El proyecto, elaborado a partir de un diagnóstico previo del lugar, plantea una reforestación estratégica que prioriza la cohesión visual, la adaptación al clima local y la mejora de la experiencia de quienes utilizan el paseo.
A diferencia de un rediseño total, la iniciativa propone trabajar sobre lo existente, incorporando nuevas especies y reorganizando la vegetación actual para lograr un equilibrio entre sombra, espacios abiertos y recorridos.
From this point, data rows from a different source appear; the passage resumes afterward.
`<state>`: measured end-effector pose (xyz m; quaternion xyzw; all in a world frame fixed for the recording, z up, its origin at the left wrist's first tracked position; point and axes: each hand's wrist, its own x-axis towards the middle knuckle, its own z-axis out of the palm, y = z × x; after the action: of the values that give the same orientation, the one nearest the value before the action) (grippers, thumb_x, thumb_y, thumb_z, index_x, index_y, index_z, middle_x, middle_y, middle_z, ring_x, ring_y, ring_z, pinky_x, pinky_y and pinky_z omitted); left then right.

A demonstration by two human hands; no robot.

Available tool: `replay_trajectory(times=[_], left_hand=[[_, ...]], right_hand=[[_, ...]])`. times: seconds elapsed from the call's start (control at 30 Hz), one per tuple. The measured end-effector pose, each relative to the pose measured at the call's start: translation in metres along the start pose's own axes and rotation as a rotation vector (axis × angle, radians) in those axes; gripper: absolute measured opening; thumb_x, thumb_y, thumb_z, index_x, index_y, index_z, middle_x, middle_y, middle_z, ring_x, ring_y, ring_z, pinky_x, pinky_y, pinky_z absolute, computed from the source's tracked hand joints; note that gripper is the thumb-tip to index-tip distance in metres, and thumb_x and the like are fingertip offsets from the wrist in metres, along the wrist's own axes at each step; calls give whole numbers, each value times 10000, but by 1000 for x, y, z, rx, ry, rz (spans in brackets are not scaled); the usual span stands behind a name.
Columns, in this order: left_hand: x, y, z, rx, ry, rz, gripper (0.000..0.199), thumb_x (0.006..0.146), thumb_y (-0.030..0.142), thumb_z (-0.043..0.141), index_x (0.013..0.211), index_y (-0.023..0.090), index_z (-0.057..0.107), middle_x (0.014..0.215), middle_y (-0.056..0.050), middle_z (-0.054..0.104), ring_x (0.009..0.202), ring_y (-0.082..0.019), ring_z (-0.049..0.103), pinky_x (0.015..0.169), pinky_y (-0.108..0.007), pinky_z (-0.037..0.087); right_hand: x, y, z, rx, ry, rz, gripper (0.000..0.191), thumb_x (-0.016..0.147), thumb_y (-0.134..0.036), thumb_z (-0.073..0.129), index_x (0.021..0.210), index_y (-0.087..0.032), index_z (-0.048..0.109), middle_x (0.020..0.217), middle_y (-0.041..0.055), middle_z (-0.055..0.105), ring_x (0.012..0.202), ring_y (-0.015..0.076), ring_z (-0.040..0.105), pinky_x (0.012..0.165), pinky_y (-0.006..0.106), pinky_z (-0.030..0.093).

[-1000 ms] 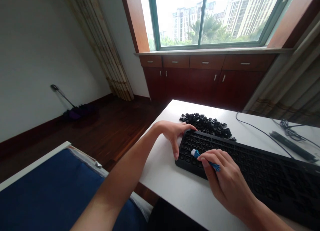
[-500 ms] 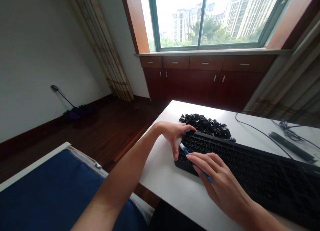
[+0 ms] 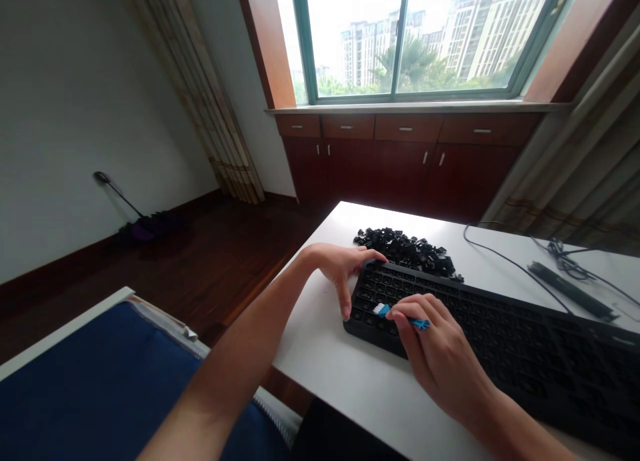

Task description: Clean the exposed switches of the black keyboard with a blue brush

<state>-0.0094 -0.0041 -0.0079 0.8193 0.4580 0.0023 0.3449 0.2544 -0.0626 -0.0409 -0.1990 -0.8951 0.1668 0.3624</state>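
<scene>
A black keyboard (image 3: pixel 480 328) with its keycaps off lies at a slant on the white table. My left hand (image 3: pixel 345 271) grips its left end, thumb at the near corner and fingers at the far corner. Between the thumb and fingers of my right hand (image 3: pixel 435 341) is a small blue brush (image 3: pixel 384 310), its white bristles over the key sockets near the left end. A heap of loose black keycaps (image 3: pixel 407 251) sits just behind the keyboard.
Behind the keyboard on the right lie a dark long strip (image 3: pixel 573 291) and a tangled black cable (image 3: pixel 570 258). The white table (image 3: pixel 320 354) ends at the left and near edges. A blue fabric-covered item (image 3: pixel 100 388) stands at the lower left.
The brush in my right hand has moved right and nearer, away from the keyboard's left edge, and its handle lies flatter. My left hand still grips the keyboard's end. The view has shifted slightly.
</scene>
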Motion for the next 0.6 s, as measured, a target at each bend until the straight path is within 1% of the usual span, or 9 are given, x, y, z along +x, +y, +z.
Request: replay_trajectory(times=[0.17, 0.23, 0.3, 0.37, 0.43, 0.5, 0.6], left_hand=[[0, -1, 1, -9, 6, 3, 1384, 273, 567, 911, 1468, 309, 262, 1254, -89, 473, 967, -256, 565, 889, -413, 494], [0, -1, 1, 2, 9, 5, 1377, 281, 564, 911, 1469, 310, 262, 1271, -91, 468, 981, -260, 565, 898, -416, 491], [1, -2, 2, 12, 12, 17, 1380, 281, 567, 910, 1470, 309, 258, 1293, -95, 458, 1015, -271, 560, 915, -417, 483], [1, -3, 2, 5, 13, 33, 1390, 275, 573, 907, 1471, 300, 255, 1308, -101, 452, 1041, -281, 554, 922, -414, 478], [1, -4, 3, -4, 16, 36, 1394, 270, 578, 905, 1472, 291, 260, 1312, -106, 453, 1051, -288, 551, 923, -417, 474], [1, -3, 2, -2, 21, 23, 1391, 269, 573, 907, 1471, 292, 269, 1298, -103, 462, 1042, -287, 552, 924, -422, 472], [1, -1, 1, -7, 13, 9, 1381, 271, 564, 912, 1467, 304, 273, 1264, -89, 475, 994, -266, 557, 894, -414, 489]], right_hand=[[1, -4, 2, 2, -50, -23, 146, 945, -140, 475, 1026, -188, 586, 963, 78, 646, 875, 213, 566, 789, 397, 454], [2, -7, 3, -11, -86, -72, 216, 944, -132, 481, 1125, -194, 583, 1061, 81, 662, 925, 209, 575, 818, 389, 464], [2, -9, 3, -33, -118, -141, 321, 939, -120, 498, 1244, -205, 546, 1164, 75, 658, 963, 201, 576, 844, 383, 465], [2, -10, 5, -57, -136, -180, 372, 933, -121, 517, 1294, -211, 521, 1198, 68, 656, 972, 198, 577, 854, 382, 461], [2, -10, 7, -70, -138, -159, 310, 937, -140, 517, 1237, -208, 556, 1148, 64, 668, 953, 199, 579, 843, 384, 457], [3, -10, 7, -67, -123, -104, 206, 948, -152, 489, 1121, -197, 590, 1066, 71, 668, 921, 203, 574, 823, 389, 448], [3, -9, 5, -59, -66, -31, 136, 955, -139, 436, 955, -180, 566, 935, 79, 635, 844, 206, 551, 780, 396, 424]])
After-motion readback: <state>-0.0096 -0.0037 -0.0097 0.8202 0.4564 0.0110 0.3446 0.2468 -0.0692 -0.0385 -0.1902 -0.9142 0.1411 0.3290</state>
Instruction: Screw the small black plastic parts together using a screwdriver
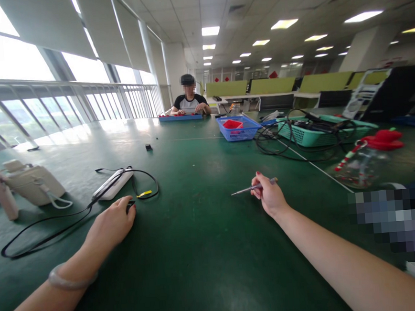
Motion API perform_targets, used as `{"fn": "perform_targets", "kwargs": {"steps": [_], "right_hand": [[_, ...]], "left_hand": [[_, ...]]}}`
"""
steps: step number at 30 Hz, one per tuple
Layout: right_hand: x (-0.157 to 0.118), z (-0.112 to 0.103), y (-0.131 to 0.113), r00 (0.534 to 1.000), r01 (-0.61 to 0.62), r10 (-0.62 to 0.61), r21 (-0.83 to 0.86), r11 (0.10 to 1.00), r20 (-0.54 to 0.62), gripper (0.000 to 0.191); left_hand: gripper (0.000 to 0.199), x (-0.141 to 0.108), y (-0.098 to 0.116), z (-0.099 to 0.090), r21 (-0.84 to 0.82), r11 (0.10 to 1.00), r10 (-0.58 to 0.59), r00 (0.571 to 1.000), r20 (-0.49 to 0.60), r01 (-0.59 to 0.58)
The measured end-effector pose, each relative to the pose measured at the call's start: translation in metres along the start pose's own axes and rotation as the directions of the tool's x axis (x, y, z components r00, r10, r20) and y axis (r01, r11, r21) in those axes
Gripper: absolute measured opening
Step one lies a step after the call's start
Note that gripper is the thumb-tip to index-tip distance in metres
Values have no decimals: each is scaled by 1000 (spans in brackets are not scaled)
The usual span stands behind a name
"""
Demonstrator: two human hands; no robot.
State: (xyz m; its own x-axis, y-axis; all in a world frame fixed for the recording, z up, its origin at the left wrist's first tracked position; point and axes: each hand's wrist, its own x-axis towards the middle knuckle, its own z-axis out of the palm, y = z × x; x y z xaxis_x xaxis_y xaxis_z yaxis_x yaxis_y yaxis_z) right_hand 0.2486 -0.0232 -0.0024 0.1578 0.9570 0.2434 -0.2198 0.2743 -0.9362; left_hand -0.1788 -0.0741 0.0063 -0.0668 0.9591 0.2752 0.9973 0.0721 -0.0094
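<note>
My right hand (270, 196) is raised just over the green table, its fingers closed around a slim pen (246, 190). The pen lies almost level, with its thin pointed tip towards the left. On the left, my left hand (110, 225) rests low over the tabletop, fingers curled on a small black object (130, 206), mostly hidden by the fingers. Just beyond that hand lies a white power bank (114, 186). A black cable (89, 208) with a yellow tag (145, 194) loops across and around it.
A beige bag-like item (33, 183) stands at the left. Further off are a small black block (148, 147), a blue basket (239, 133) and a green basket (303, 138) heaped with cables. A clear bottle with a red lid (359, 165) stands right. Opposite, a person (190, 101) sits behind a blue tray (180, 118).
</note>
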Motion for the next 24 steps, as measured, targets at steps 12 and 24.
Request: {"fn": "perform_targets", "kwargs": {"steps": [12, 24], "right_hand": [[1, -1, 2, 1000, 4, -4, 9, 1000, -2, 41], [-14, 8, -10, 979, 147, -102, -266, 953, 174, 32]], "left_hand": [[54, 1, -3, -2, -21, 1000, -2, 999, 34, 2], [36, -5, 64, -34, -291, 873, 410, 912, 6, -391]]}}
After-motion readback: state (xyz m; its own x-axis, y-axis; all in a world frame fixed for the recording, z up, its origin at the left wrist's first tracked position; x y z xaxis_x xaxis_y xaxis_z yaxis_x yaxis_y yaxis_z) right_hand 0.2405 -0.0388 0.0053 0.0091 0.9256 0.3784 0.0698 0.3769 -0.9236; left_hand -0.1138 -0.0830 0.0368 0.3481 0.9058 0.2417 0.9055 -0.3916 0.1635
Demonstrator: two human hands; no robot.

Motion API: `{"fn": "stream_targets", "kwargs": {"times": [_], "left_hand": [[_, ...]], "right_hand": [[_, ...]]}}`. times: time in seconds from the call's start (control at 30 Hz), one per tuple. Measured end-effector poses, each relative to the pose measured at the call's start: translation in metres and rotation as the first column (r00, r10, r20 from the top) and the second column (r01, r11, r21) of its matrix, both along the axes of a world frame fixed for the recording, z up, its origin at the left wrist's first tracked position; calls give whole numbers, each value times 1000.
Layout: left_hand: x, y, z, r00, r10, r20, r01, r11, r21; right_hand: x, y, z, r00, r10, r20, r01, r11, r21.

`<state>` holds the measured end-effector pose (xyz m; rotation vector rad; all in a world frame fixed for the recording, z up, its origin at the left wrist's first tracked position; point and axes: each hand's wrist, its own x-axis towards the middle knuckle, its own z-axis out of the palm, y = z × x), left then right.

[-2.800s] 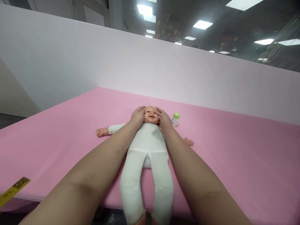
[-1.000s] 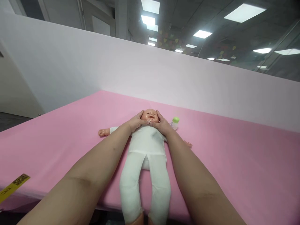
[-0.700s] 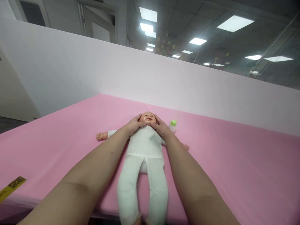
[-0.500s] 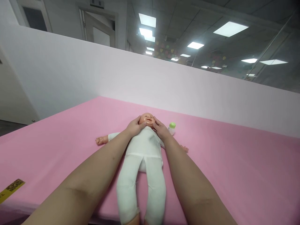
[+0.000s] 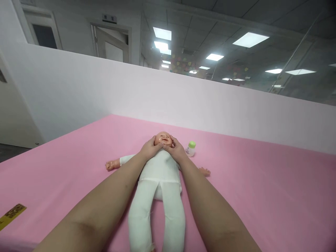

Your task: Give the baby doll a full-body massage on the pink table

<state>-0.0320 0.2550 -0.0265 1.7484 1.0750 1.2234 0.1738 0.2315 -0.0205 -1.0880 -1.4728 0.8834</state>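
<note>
A baby doll (image 5: 160, 171) with a white cloth body lies on its back, legs toward me and arms spread out to the sides. My left hand (image 5: 151, 148) cups the left side of its hard head, thumb at the chin. On the other side my right hand (image 5: 177, 149) cups the cheek, fingers along the head and thumb under the chin. Both thumbs nearly meet below the mouth. The backs of the fingers are partly hidden behind the head. Just right of my right hand stands a small clear bottle (image 5: 190, 149) with a green lid.
A pink cover (image 5: 262, 182) lies over the table under the doll. A white wall panel (image 5: 210, 105) rises behind it, with glass above. A yellow printed strip (image 5: 12, 216) is stuck near the front left edge.
My right thumb has moved inward from the cheek to beneath the doll's chin. Both hands stay on the head. The view has tilted up slightly, so everything appears lower.
</note>
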Motion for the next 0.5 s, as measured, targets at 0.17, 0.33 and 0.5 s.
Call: {"fn": "stream_targets", "kwargs": {"times": [0.17,0.33,0.5], "left_hand": [[-2,3,0,1000,-17,-13,17,1000,9],[-3,1,2,999,-17,31,18,999,-38],[-2,3,-1,993,-16,120,24,997,-69]], "right_hand": [[1,6,-5,999,14,-43,-14,1000,12],[5,5,-3,995,74,-64,-74,997,4],[10,1,4,997,71,2,-71,997,-17]]}}
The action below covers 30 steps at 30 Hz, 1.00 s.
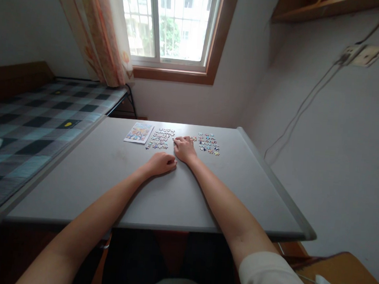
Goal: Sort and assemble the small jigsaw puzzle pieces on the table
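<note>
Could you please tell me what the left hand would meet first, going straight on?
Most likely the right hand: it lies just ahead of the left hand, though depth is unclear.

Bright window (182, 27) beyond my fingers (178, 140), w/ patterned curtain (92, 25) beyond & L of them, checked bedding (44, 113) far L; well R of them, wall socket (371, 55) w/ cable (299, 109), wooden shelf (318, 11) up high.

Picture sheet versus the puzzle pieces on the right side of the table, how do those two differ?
The picture sheet is one flat rectangle; the puzzle pieces are many small, irregular shapes. The sheet has a pale border; the pieces form loose rows. The sheet lies left of the right hand, the pieces right of it. Both are multicoloured and rest on the table.
</note>
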Available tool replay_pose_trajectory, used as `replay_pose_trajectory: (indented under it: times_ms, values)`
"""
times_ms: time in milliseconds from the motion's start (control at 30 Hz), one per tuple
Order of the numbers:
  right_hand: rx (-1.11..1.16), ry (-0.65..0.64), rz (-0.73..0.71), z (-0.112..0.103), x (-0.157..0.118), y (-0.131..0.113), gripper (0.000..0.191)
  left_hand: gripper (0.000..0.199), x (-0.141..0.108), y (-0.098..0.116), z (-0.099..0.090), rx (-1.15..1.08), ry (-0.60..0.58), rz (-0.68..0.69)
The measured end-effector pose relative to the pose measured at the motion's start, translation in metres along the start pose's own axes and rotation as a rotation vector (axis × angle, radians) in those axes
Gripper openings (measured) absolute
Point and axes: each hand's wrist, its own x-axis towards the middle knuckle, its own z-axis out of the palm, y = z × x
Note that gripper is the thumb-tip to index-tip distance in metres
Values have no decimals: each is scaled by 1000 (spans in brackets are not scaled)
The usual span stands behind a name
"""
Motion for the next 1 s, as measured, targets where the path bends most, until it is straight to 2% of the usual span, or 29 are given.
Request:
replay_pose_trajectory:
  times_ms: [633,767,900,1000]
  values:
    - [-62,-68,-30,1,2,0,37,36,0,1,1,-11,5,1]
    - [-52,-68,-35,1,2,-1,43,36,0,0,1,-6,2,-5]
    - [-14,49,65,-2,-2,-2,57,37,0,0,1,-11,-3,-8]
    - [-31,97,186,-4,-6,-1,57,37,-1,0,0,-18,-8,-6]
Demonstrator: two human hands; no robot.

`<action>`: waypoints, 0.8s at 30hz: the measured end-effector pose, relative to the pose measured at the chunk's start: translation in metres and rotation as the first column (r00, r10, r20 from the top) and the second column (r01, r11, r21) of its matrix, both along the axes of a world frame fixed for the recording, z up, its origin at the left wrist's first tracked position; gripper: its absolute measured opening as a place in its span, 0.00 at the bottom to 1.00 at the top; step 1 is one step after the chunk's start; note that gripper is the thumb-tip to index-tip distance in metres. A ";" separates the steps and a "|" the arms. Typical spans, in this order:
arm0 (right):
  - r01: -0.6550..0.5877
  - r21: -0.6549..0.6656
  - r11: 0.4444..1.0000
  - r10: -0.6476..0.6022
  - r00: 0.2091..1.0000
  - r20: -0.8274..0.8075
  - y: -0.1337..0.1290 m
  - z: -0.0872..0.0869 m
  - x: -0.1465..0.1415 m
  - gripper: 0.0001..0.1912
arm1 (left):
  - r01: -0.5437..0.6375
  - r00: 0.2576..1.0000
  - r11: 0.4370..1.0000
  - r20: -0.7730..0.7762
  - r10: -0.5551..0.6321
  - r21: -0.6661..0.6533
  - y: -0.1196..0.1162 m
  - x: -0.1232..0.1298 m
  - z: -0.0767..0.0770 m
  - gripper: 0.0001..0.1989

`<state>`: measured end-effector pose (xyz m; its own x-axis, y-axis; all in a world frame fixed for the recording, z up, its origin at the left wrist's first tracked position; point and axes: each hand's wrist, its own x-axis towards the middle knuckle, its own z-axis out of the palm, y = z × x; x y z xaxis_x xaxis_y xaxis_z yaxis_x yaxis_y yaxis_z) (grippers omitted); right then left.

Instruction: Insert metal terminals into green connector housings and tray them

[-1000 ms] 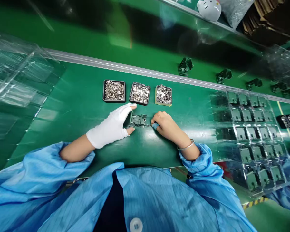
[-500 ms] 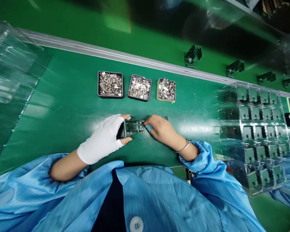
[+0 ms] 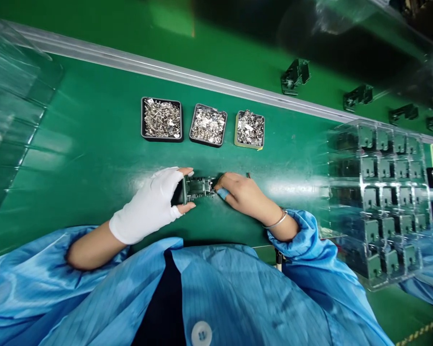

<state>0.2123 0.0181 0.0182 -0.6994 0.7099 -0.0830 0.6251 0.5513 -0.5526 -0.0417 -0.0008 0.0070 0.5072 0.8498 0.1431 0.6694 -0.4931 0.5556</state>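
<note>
My left hand (image 3: 153, 204), in a white glove with bare fingertips, grips a dark green housing (image 3: 199, 188) by its left end, thumb and fingers on opposite sides. My right hand (image 3: 242, 192) is closed at the housing's right end, with blue tape on a finger. What its fingertips pinch, if anything, is too small to make out. Beyond my hands stand three small trays of shiny metal parts: a left tray (image 3: 143, 120), a middle tray (image 3: 192, 126) and a right tray (image 3: 236, 132).
At the right a clear plastic tray (image 3: 361, 192) holds rows of green housings. Several more housings (image 3: 295, 77) stand beyond the metal rail (image 3: 159, 67). Clear plastic trays (image 3: 18, 91) lie at the left. A person's blue sleeve (image 3: 427, 283) shows at the right edge.
The view has shifted slightly. Both hands stay at the housing in nearly the same pose, and the right fingers have moved very little.
</note>
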 end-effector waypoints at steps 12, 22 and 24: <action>0.034 -0.035 0.999 -0.033 0.999 0.024 -0.002 0.004 -0.001 0.13 | -0.010 1.000 1.000 -0.013 0.010 -0.004 0.000 -0.002 0.000 0.27; 0.214 -0.211 0.954 -0.286 0.861 -0.421 0.000 0.009 -0.009 0.08 | -0.031 0.976 0.999 0.217 0.028 0.013 -0.001 0.002 0.009 0.26; 0.228 -0.120 0.966 -0.258 0.875 -0.410 -0.006 0.015 -0.014 0.07 | -0.020 0.975 0.999 0.220 0.013 0.030 -0.001 0.002 0.008 0.33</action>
<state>0.1978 0.0118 0.0327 -0.4855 0.8650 0.1266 0.4365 0.3653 -0.8222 -0.0393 -0.0015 0.0155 0.4462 0.8511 0.2765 0.5410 -0.5027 0.6743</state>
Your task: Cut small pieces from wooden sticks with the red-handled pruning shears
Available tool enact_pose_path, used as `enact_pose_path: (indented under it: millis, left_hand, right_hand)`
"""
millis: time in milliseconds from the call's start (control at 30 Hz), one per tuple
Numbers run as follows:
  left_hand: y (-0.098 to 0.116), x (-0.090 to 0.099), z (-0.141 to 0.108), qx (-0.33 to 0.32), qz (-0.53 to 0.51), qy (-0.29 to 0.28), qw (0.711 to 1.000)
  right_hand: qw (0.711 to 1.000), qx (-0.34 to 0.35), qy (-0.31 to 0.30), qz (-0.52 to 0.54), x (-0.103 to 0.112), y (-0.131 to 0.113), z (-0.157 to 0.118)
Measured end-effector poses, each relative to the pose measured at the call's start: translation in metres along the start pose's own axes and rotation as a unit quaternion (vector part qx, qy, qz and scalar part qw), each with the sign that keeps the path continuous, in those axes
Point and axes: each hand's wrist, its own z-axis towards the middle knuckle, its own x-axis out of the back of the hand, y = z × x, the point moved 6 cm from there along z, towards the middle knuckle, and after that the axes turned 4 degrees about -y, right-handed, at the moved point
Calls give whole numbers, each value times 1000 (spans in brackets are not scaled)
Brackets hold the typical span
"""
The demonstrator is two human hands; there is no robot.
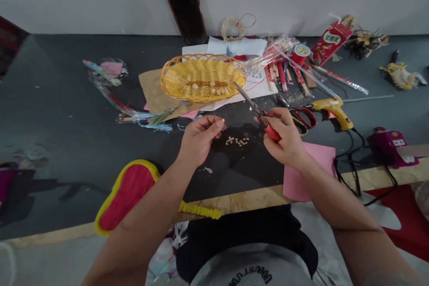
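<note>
Two bare grips work just above the dark grey counter (67,111), and we see both from our own head height. Our left grip (200,139) is raised and closed to a pinch, thumb pressed against forefinger; anything held there would be too small to make out. Our right grip (283,136) is closed firmly around the red handle of slim steel long-nosed pliers (257,109), whose tips reach up and away toward the basket.

Between the two grips, a loose cluster of small tan cube-shaped pieces (237,141) lies directly on the counter, close to both hands but touching neither. A few matching pieces (212,88) sit in the bottom of an oval basket of yellow woven plastic (164,81), which rests on brown kraft paper (150,91) and white paper sheets. The plier tips hover near the basket's right rim, apparently not touching it.

We judge the work in hand to be fine handling of these little pieces, with the pliers raised and the pinch held ready over the counter.

Around us lie a yellow hot-glue gun (330,111) with a black cord, red-handled scissors (303,118) just beyond our right grip, and a pink paper sheet (308,172) beneath that forearm. Nearer our left arm sits a padded red shape edged in yellow (129,196).
</note>
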Motion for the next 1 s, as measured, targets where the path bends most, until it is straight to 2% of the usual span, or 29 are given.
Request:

Entre los principales objetivos se encuentra la creación de un paisaje más armónico, con árboles, arbustos y herbáceas que aporten sombra en verano, permitan el ingreso del sol en invierno y generen distintos atractivos visuales a lo largo del año, a través de floraciones, colores y aromas.
Un informe que se trabaja en el marco de la Mesa Local del Arbolado Urbano,que integran varias dependencias y organizaciones, también identifica problemáticas actuales, como la presencia de especies sin una distribución clara, ejemplares faltantes o en mal estado y sectores con escaso atractivo visual.
A partir de ese diagnóstico, se propone intervenir con especies de bajo mantenimiento, pero de alto valor ornamental, que permitan revitalizar áreas degradadas y consolidar una identidad paisajística definida.
En ese marco, se contempla la incorporación de árboles como tilos, jacarandás, liquidámbar, ceibos y árboles del amor, además de arbustos y herbáceas que aporten estructura y continuidad en los distintos sectores. También se proyectan pequeños bosquecillos, sectores de descanso con sombra y la jerarquización de accesos, especialmente sobre la avenida Villarino.
La propuesta incluye además la generación de puntos focales en diferentes sectores, el ocultamiento de áreas poco estéticas —como equipos de riego o medianeras— y la mejora de los espacios de permanencia, con intervenciones pensadas para el uso cotidiano de vecinos y vecinas.
Este planteo se da en un contexto reciente de intervenciones en el arbolado del lugar. Días atrás, el Municipio explicó la extracción de varios ejemplares añosos que se encontraban secos y representaban un riesgo para la seguridad, especialmente ante vientos intensos. La decisión fue respaldada por informes técnicos y avalada por la Mesa del Arbolado Público.
Como parte de ese proceso, se estableció una compensación ambiental mediante la entrega de 300 árboles que serán destinados a distintos puntos de la ciudad, en el marco de una política de reposición y fortalecimiento del arbolado urbano.